## Collected material

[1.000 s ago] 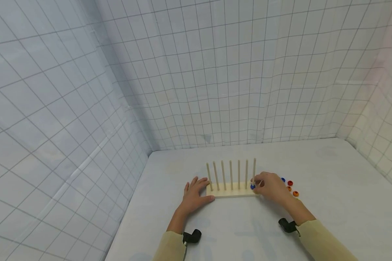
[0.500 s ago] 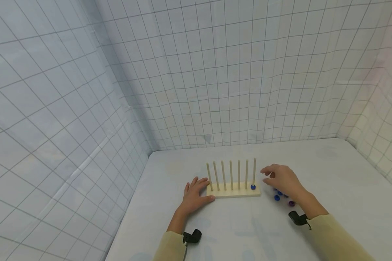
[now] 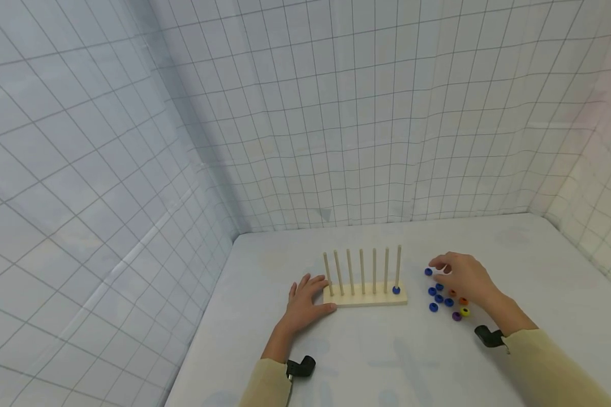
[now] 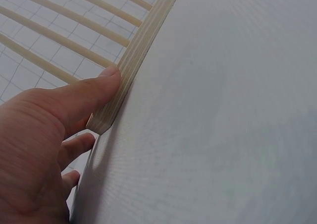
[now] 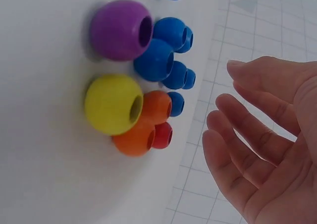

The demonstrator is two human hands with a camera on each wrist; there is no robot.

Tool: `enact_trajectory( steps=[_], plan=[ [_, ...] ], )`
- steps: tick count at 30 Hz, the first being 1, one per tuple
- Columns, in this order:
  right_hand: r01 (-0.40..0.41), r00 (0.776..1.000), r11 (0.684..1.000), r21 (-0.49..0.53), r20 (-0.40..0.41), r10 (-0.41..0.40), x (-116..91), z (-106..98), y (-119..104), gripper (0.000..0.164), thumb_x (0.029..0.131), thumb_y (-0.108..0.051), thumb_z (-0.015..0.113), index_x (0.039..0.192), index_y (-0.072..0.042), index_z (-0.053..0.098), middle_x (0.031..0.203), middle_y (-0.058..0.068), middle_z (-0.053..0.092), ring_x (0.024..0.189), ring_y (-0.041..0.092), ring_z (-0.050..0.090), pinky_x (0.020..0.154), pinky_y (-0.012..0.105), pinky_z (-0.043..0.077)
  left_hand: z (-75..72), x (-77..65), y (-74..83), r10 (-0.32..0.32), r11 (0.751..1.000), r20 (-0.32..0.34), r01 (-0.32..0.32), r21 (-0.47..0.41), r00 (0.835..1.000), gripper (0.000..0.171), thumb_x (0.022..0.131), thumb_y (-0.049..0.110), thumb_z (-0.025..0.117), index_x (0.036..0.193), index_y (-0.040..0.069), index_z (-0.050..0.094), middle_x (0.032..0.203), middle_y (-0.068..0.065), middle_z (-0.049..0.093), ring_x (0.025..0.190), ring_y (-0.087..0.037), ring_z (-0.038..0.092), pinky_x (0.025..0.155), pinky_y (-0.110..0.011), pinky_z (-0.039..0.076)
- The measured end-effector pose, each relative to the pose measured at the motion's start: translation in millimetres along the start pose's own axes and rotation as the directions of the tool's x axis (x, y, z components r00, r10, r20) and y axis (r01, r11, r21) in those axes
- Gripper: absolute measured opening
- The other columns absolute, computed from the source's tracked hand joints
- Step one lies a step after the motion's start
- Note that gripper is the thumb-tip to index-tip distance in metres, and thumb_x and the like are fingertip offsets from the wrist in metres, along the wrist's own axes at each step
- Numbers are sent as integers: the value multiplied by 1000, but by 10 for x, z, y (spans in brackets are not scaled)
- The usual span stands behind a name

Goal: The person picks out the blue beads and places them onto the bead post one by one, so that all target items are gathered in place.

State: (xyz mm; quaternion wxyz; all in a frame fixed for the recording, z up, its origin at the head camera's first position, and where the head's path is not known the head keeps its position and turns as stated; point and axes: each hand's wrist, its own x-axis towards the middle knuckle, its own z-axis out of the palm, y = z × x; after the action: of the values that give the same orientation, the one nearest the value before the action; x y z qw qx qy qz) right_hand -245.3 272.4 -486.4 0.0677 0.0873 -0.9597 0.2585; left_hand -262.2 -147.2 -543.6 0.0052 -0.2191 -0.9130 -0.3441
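Enclosing the room: white sheeting (image 3: 305, 113), ruled with a thin dark grid, rippled along the horizontals, filling the left, top and right of the head frame; pinkish tint at upper right.

Surface (image 3: 377, 345): white, smooth, spanning the lower centre to lower right; back edge against the sheeting, faint grey-blue patches toward the bottom.

Sleeves, two, pale yellow: left sleeve (image 3: 266, 384) at bottom centre, right sleeve (image 3: 557, 370) at lower right.

Peg board (image 3: 366, 299): pale wood, flat on the surface, lower centre of the frame; layered edge; seven upright pegs in one row.

Right hand (image 3: 465, 277): right of the board, above the loose beads; fingers parted and loosely bent, thumb apart from them.

Left hand (image 3: 302, 305): at the board's left end; fingers spread, thumb against the front edge.

Wrist devices, two, black: one by each cuff.

Beads, round, bored through. One blue bead (image 3: 396, 290) at the foot of the rightmost peg. Loose on the surface, right of the board: several blue beads (image 5: 154, 60), purple bead (image 5: 115, 30), yellow bead (image 5: 110, 105), orange beads (image 5: 131, 139), red bead (image 5: 163, 136). Farthest blue one just beside the right fingertips; contact cannot be told.
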Motion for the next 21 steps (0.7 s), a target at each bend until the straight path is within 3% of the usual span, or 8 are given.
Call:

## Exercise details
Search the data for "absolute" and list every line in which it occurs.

## Solution to the exercise
- Gripper: absolute measured opening
- The other columns absolute, computed from the source's tracked hand joints

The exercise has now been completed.